◆ WHAT YOU SHOULD DO ◆
Down to the last line, repeat the entries exactly.

◆ Extracted records ◆
^^^^^^^^^^^^^^^^
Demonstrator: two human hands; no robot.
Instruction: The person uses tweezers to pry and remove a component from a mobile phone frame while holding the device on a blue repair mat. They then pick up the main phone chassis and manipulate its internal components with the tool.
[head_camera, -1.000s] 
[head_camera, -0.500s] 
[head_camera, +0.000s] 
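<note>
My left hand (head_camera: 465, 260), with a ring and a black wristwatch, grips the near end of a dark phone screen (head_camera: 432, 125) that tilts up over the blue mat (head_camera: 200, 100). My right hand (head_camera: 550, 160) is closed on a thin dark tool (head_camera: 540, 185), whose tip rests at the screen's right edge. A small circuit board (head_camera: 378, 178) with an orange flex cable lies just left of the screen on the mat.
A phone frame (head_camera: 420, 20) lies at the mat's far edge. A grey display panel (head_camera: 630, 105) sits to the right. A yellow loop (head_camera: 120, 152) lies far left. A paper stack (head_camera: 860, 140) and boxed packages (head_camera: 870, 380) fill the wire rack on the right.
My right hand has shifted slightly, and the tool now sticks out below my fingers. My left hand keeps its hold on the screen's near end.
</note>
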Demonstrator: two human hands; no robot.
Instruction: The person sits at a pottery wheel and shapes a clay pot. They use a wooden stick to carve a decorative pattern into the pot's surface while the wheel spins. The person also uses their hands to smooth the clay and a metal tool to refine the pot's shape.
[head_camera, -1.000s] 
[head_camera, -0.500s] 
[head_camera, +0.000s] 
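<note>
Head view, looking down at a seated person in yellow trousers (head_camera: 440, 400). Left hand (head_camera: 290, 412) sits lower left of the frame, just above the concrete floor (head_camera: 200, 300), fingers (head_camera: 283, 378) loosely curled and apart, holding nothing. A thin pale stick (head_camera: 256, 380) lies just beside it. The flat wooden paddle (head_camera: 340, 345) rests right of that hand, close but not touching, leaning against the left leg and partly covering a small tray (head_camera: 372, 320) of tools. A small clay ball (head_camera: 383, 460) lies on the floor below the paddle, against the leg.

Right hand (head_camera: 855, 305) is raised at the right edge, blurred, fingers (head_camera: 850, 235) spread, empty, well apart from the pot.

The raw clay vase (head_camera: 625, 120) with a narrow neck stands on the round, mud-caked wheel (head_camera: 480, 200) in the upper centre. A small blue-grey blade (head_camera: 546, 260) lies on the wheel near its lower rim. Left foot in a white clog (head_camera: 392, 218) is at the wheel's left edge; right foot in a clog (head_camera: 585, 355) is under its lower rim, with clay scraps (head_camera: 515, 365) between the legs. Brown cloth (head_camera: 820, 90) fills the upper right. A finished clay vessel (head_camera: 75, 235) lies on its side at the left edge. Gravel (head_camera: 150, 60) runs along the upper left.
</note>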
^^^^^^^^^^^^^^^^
◆ SOLVED PROBLEM ◆
Demonstrator: two human hands; no robot.
Instruction: The person uses tweezers to pry and remove a component from a mobile phone frame while holding the device on a blue repair mat. They then pick up the main phone chassis and manipulate its internal components with the tool.
[head_camera, -1.000s] 
[head_camera, -0.500s] 
[head_camera, +0.000s] 
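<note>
My left hand (head_camera: 465, 260), with a ring and a black wristwatch, grips the near end of a dark phone screen (head_camera: 432, 125) that tilts up over the blue mat (head_camera: 200, 100). My right hand (head_camera: 550, 160) is closed on a thin dark tool (head_camera: 540, 185), whose tip rests at the screen's right edge. A small circuit board (head_camera: 378, 178) with an orange flex cable lies just left of the screen on the mat.
A phone frame (head_camera: 420, 20) lies at the mat's far edge. A grey display panel (head_camera: 630, 105) sits to the right. A yellow loop (head_camera: 120, 152) lies far left. A paper stack (head_camera: 860, 140) and boxed packages (head_camera: 870, 380) fill the wire rack on the right.
My right hand has shifted slightly, and the tool now sticks out below my fingers. My left hand keeps its hold on the screen's near end.
</note>
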Demonstrator: two human hands; no robot.
Instruction: The person sits at a pottery wheel and shapes a clay pot. They use a wooden stick to carve a decorative pattern into the pot's surface while the wheel spins. The person also uses their hands to smooth the clay and a metal tool to refine the pot's shape.
[head_camera, -1.000s] 
[head_camera, -0.500s] 
[head_camera, +0.000s] 
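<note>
Head view, looking down at a seated person in yellow trousers (head_camera: 440, 400). Left hand (head_camera: 290, 412) sits lower left of the frame, just above the concrete floor (head_camera: 200, 300), fingers (head_camera: 283, 378) loosely curled and apart, holding nothing. A thin pale stick (head_camera: 256, 380) lies just beside it. The flat wooden paddle (head_camera: 340, 345) rests right of that hand, close but not touching, leaning against the left leg and partly covering a small tray (head_camera: 372, 320) of tools. A small clay ball (head_camera: 383, 460) lies on the floor below the paddle, against the leg.

Right hand (head_camera: 855, 305) is raised at the right edge, blurred, fingers (head_camera: 850, 235) spread, empty, well apart from the pot.

The raw clay vase (head_camera: 625, 120) with a narrow neck stands on the round, mud-caked wheel (head_camera: 480, 200) in the upper centre. A small blue-grey blade (head_camera: 546, 260) lies on the wheel near its lower rim. Left foot in a white clog (head_camera: 392, 218) is at the wheel's left edge; right foot in a clog (head_camera: 585, 355) is under its lower rim, with clay scraps (head_camera: 515, 365) between the legs. Brown cloth (head_camera: 820, 90) fills the upper right. A finished clay vessel (head_camera: 75, 235) lies on its side at the left edge. Gravel (head_camera: 150, 60) runs along the upper left.
</note>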

The answer is complete.